L’efficacité à travers l’efficience ?

La conception du CVN‑78 est centrée autour de l’optimisation de ses opérations aériennes, permettant 20 % de sorties supplémentaires comparativement aux Nimitz, soit 160 sorties par jour durant 30 jours et jusqu’à 270 sorties par jour sur de courtes durées. De même, ses concepteurs tablent sur une disponibilité à la mer augmentée de 25 %, avec des intervalles de 12 ans entre les grands entretiens. La réduction du nombre de ceux-­ci et l’utilisation d’une automatisation plus poussée que par le passé, s’appuyant notamment sur plus de systèmes d’autodiagnostic, doivent permettre d’accroître le nombre de jours à la mer de la flotte américaine de porte-­avions. Cela compense ainsi la perte d’une unité sur les onze encore en service dans l’US Navy au début des années 2010. Par ailleurs, de telles mesures sont censées permettre d’embarquer moins de membres d’équipage et, en fin de compte, d’économiser de l’ordre de cinq milliards de dollars en masse salariale sur une durée de vie de 50 ans. Les enjeux sont donc multiples.
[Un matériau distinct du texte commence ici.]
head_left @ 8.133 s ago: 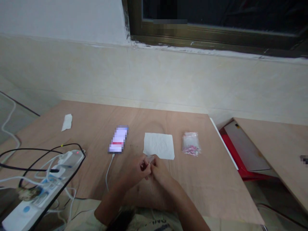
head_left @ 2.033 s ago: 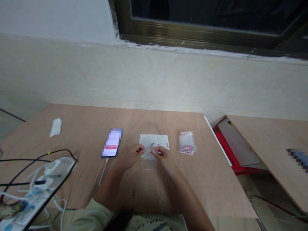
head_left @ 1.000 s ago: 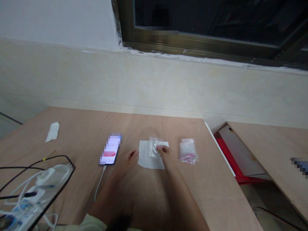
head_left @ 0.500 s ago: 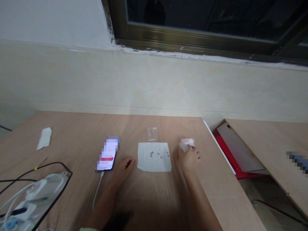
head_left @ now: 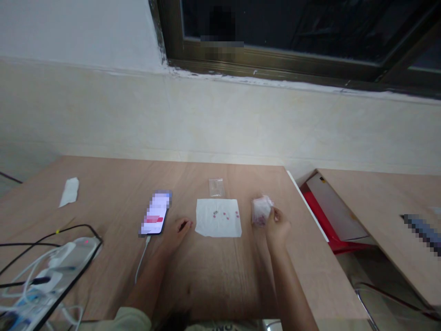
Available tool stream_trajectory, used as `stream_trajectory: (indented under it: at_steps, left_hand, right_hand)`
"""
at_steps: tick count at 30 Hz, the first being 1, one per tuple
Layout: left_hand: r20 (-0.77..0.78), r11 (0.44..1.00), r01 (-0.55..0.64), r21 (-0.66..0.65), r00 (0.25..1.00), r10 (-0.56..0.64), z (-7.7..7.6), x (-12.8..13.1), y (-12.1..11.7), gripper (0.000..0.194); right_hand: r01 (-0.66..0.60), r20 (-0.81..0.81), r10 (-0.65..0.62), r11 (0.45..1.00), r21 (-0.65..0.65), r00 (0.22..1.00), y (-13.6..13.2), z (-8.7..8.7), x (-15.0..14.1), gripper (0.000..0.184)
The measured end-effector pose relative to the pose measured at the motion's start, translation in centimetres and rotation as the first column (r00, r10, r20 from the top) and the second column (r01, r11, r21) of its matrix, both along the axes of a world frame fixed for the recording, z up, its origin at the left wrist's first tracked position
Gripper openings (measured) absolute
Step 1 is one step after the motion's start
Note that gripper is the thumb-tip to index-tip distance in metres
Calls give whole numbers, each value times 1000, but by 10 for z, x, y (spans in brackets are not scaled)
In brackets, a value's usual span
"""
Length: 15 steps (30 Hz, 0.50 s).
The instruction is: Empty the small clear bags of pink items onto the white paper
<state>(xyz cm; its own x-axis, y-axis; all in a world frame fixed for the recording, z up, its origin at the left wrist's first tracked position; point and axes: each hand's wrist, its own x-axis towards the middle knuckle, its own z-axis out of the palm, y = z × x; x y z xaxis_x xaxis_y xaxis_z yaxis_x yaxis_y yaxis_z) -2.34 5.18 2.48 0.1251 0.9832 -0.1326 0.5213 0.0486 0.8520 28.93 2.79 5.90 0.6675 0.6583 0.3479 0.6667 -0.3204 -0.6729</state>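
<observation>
My right hand [head_left: 278, 226] grips a small clear plastic bag of pink beads [head_left: 260, 211] and holds it just off the wooden table [head_left: 213, 271], right of a white tissue [head_left: 218, 218]. A few pink beads lie on that tissue. My left hand [head_left: 178, 228] rests on the table by the tissue's left edge, fingers loosely curled with nothing in them. An empty little clear bag [head_left: 216, 187] lies just behind the tissue.
A lit phone [head_left: 155, 214] on a white charging cable lies left of my left hand. A power strip with tangled cables [head_left: 51, 266] fills the near left corner. A crumpled tissue [head_left: 69, 191] lies far left. A red chair and a second table stand to the right.
The empty clear bag was set down behind the tissue. My right hand then went right, took the bag of beads and lifted it. My left hand stayed by the tissue.
</observation>
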Motion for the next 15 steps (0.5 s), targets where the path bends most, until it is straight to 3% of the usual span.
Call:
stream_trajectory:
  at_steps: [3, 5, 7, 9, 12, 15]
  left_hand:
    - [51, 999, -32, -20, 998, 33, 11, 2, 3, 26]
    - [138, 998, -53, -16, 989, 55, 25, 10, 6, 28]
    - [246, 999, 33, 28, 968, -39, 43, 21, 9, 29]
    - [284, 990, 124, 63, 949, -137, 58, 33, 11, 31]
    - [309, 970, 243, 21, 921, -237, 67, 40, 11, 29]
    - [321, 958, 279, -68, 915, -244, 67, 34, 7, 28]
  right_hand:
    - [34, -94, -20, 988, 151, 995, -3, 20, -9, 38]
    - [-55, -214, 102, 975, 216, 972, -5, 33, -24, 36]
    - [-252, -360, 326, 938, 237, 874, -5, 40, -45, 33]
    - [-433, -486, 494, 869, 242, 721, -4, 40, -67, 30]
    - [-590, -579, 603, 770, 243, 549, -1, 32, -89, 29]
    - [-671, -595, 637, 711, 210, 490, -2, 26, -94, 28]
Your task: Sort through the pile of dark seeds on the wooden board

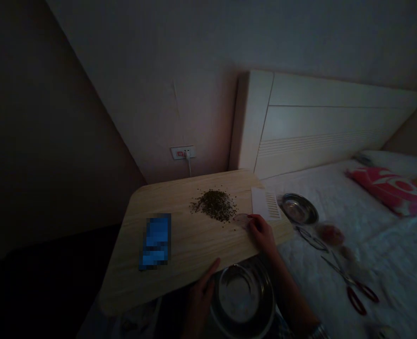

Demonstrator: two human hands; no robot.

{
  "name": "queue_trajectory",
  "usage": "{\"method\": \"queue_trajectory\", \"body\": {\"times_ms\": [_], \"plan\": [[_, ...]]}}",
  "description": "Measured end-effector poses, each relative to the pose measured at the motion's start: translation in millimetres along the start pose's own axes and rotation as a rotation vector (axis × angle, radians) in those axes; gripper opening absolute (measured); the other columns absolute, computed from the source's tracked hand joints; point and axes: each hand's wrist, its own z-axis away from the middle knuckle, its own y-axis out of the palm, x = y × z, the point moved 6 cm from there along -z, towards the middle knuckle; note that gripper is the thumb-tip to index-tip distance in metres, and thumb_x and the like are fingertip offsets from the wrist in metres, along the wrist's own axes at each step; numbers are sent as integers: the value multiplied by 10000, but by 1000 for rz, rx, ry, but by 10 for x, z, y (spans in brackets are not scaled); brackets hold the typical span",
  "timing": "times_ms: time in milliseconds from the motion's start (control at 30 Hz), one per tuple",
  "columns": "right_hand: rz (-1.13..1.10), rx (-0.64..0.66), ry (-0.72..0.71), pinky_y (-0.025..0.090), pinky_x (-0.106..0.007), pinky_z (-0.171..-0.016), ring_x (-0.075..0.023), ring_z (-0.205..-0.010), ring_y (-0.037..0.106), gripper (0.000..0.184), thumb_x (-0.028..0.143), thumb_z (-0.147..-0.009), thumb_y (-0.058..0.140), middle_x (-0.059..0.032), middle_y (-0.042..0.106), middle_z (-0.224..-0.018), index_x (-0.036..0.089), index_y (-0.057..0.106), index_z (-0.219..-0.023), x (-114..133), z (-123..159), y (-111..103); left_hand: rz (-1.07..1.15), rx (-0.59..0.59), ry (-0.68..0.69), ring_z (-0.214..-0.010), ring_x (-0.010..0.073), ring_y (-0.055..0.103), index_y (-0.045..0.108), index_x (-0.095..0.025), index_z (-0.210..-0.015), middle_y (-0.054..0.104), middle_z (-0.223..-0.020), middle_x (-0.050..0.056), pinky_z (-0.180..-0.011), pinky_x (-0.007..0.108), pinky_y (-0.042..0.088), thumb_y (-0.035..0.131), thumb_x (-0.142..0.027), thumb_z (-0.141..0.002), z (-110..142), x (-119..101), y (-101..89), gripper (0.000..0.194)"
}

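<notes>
My right hand (262, 234) pinches a thin, see-through piece, perhaps plastic (241, 220), low over the table's right part. Its far end meets the near right edge of a loose heap of small dark grains (213, 204), some scattered around it. My left hand (201, 297) is at the table's front edge, fingers stretched out, one fingertip against the edge; its lower part is lost in shadow. Right beside it, below the tabletop (187, 245), a large metal bowl (270, 301) has a smaller round metal dish (238, 294) inside. Whether my left hand touches the bowl is unclear.
A lit phone (155, 241) lies on the table's left. A white slotted card (265, 204) sits at the right edge. On the bed are a metal bowl (300, 208), glasses (311, 238), red-handled scissors (351, 281) and a reddish bundle (330, 234). A plugged socket (183, 152) is behind.
</notes>
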Motion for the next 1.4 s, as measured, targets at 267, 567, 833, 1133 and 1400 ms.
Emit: {"method": "queue_trajectory", "body": {"times_ms": [267, 567, 833, 1133, 1400], "plan": [[-6, 18, -13, 424, -262, -614, -167, -663, 557, 306, 312, -802, 437, -25, 627, -739, 161, 591, -1019, -22, -1, -13, 48, -9, 21, -1205, 201, 491, 573, -275, -1194, 588, -1265, -9, -1069, 387, 291, 481, -223, -830, 7, -76, -34, 380], [-24, 72, -25, 424, -260, -612, -170, -661, 563, 312, 322, -807, 425, -31, 636, -749, 163, 593, -1017, -54, 5, -6, 15, -99, 17, -1196, 218, 499, 576, -288, -1187, 599, -1253, -16, -1071, 420, 282, 494, -239, -824, 40, -142, -29, 375], [9, 70, -43, 411, -263, -588, -171, -631, 554, 323, 338, -811, 426, -21, 614, -708, 159, 586, -1027, -75, 12, -2, 7, -85, 39, -1185, 202, 509, 568, -284, -1198, 595, -1258, -12, -1052, 368, 327, 485, -229, -825, 65, -208, -25, 387], [15, 84, -57, 425, -280, -614, -185, -664, 570, 333, 346, -814, 421, -33, 628, -732, 159, 584, -1037, -45, 20, -8, 34, -120, 32, -1181, 201, 510, 589, -260, -1178, 613, -1238, -9, -1052, 357, 323, 511, -244, -798, 58, -188, -12, 389], [35, 65, -57, 418, -275, -609, -178, -649, 564, 315, 338, -811, 427, -29, 630, -733, 168, 583, -1026, -50, 31, -2, 41, -80, 37, -1186, 209, 507, 574, -265, -1194, 595, -1260, 0, -1056, 378, 315, 499, -241, -819, 61, -196, -21, 383]]}}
Les Ford augurent plusieurs évolutions importantes, qui ne sont pas nécessairement les plus visibles. L’installation de deux nouveaux réacteurs nucléaires A1B et d’un système de production électrique permettra de disposer de deux à trois fois plus d’énergie que par le passé. Les réacteurs, plus petits et plus légers, produiront 25 % d’énergie en plus comparativement à l’actuelle génération, pour une puissance totale de 700 MW, contre 550 sur les Nimitz et feront chuter de 50 % les coûts d’exploitation. Les réacteurs alimentent en vapeur, par l’intermédiaire de générateurs, quatre turbines assurant la propulsion, mais aussi la génération électrique.

Une partie de l’énergie produite est utilisée par les quatre catapultes électromagnétiques (EMALS – Electromagnetic aircraft launchers). Occupant moins de place que les catapultes à vapeur classiques, les EMALS peuvent être plus facilement entretenues et remplacées. Le gain en maintenance, dû à la disparition de la vapeur, est évident. Par ailleurs, l’accélération qu’elles offrent au catapultage est aussi plus progressive, diminuant les contraintes sur les appareils. La puissance qu’elles développent est également plus importante (en théorie, de 30 % supérieure), tout en étant plus aisément modulable en fonction des appareils se présentant et de leur masse au décollage. De la sorte, il devient possible de faire décoller des avions plus lourds – une tendance de plus en plus marquée en aviation embarquée – et de catapulter plus facilement ceux existant lorsqu’ils sont à leur masse maximale.

Le premier lancement d’un appareil (un F/A‑18E Super Hornet) par un EMALS a été effectué au sol le 18 décembre 2010, plusieurs autres catapultages intervenant ensuite avant des essais conduits sur le porte-­avions lui-­même. Reste qu’en février 2018, le Pentagone estimait que la fiabilité du système était « pauvre ». Dix mois plus tard, il était établi que 10 des 747 tentatives menées depuis le Ford étaient des échecs, alors que le standard de sécurité retenu est d’un échec pour 4 166 catapultages. Fin 2022, les corrections apportées ramenaient les échecs à 1 sur 614 lancements. Plus problématique, les catapultes ne peuvent être isolées, du moins pour l’instant, du circuit électrique du navire, ce qui empêche toute maintenance ou réparation en opération. Finalement, ces différents problèmes affecteront les espérances des concepteurs et de la Navy en matière de nombre quotidien de sorties.